Mi padre no puso ninguna denuncia y nos dijo en un tono grave: «En este país el que denuncia es al que atacan, roban y juzgan, no al ladrón, seguro que éste se reparte el botín con sus compinches de la policía. Haced lo imposible por no caer nunca en manos de la policía. Son gente sin principios, sin educación. ¡Es así, no estamos en Suecia!».

Aquella noche, al oírme mencionar una reunión política, vieron el espectro de la policía abatirse sobre nuestra casa.

Esa escena presagiaba unos acontecimientos que marcarían su vida. Mi madre fecha la aparición de su hipertensión arterial y su diabetes en aquella época. La llegada a casa una mañana temprano de un jeep de la gendarmería para llevarme a un campo disciplinario del ejército fue para ella un trauma. Yo tenía veintidós años y no había terminado la carrera. Los dieciocho meses de campo agravaron su enfermedad. Aún lo dice hoy y piensa que estaba escrito, pero que Dios se lo podría haber evitado. Su vacilante memoria confunde este episodio con otros igual de desafortunados. Sí recuerda que se llevaron a su hijo durante varios meses. Confunde los meses y los años. «Los yendarmía, hijo, esos salvajes me fastidiaron la salud, tú decías que no pasaba nada, pero ellos tenían mirada de asesinos, te llevaron y yo no sabía qué hacer en casa, daba vueltas como una loca, me había vuelto loca, tu padre, también; no teníamos ninguna información, yo pensaba en ti, y sabía que padecías hambre e injusticias, en fin, Dios, sólo Dios es capaz de hacer justicia. Pensaba en el hijo de nuestro vecino, el pobre, a él también se lo llevaron en un jeep pero los padres no volvieron a verlo jamás, la policía les decía: "Su hijo se ha escapado, debe de vivir en Argelia o en España, algo tendrá que reprocharse". Sus padres enfermaron y su hijo no apareció jamás».

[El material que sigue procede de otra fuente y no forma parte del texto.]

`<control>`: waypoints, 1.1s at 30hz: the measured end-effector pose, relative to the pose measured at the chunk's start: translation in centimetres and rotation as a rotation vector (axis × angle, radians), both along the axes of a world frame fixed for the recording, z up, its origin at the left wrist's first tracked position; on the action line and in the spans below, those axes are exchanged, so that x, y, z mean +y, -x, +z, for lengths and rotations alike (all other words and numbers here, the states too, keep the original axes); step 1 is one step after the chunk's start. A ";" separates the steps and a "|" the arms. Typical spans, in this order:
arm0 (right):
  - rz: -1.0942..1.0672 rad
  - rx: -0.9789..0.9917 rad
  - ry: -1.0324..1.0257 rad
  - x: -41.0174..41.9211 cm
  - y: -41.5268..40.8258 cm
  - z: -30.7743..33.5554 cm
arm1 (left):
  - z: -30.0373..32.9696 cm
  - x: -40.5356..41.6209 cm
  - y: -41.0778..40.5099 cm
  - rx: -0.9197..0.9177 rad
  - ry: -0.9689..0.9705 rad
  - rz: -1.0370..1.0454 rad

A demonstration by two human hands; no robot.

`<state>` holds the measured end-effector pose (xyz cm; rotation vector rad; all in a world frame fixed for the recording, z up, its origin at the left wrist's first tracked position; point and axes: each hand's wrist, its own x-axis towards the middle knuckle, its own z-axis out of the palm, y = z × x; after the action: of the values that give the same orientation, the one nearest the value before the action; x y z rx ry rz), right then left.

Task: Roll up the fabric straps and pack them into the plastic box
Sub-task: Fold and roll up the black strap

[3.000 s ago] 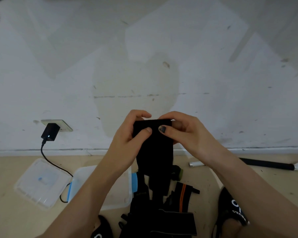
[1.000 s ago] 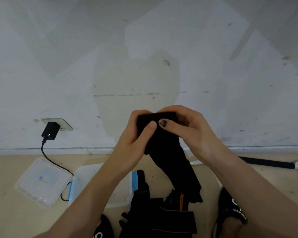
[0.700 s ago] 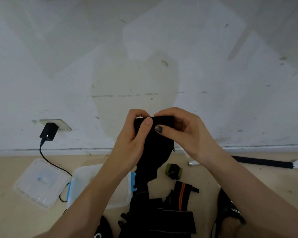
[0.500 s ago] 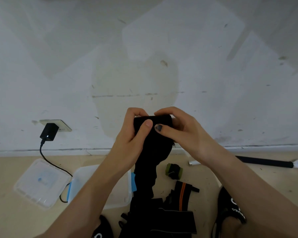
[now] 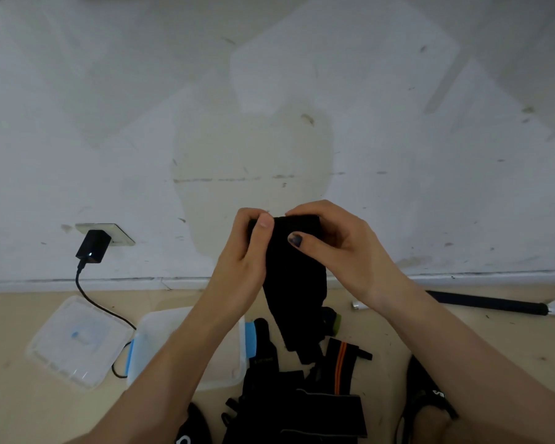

No recuerdo haber dicho nunca a mi madre palabras halagadoras, ni por su forma de cocinar ni por su elegancia. A menudo, nos lo reprochaba a mis hermanos y a mí, sobre todo, en la mesa. Le hubiera gustado oírnos decir: «¡Que Dios te dé salud y que te guarde para que tus manos sigan ofreciéndonos esas delicias!». O bien: «Eres la mejor cocinera del mundo».

Cuando a mi hermano y a mí nos invitaban a casa de mi tío o de algún amigo, mi madre quería saber con detalle el menú y nuestra opinión sobre lo que habíamos comido. Buscaba así que estableciésemos comparaciones y la halagásemos. Pero nosotros éramos muy parcos en palabras afectuosas. Ésa era más bien la regla: uno no manifiesta públicamente sus sentimientos, no se habla de ellos y se evitan las efusiones de afecto. No recuerdo haber oído a mi padre ni a mi madre hablar de amor. No decimos «te quiero», no nos besamos en público, no exhibimos nuestra vida íntima ante los hijos. Pudor y respeto.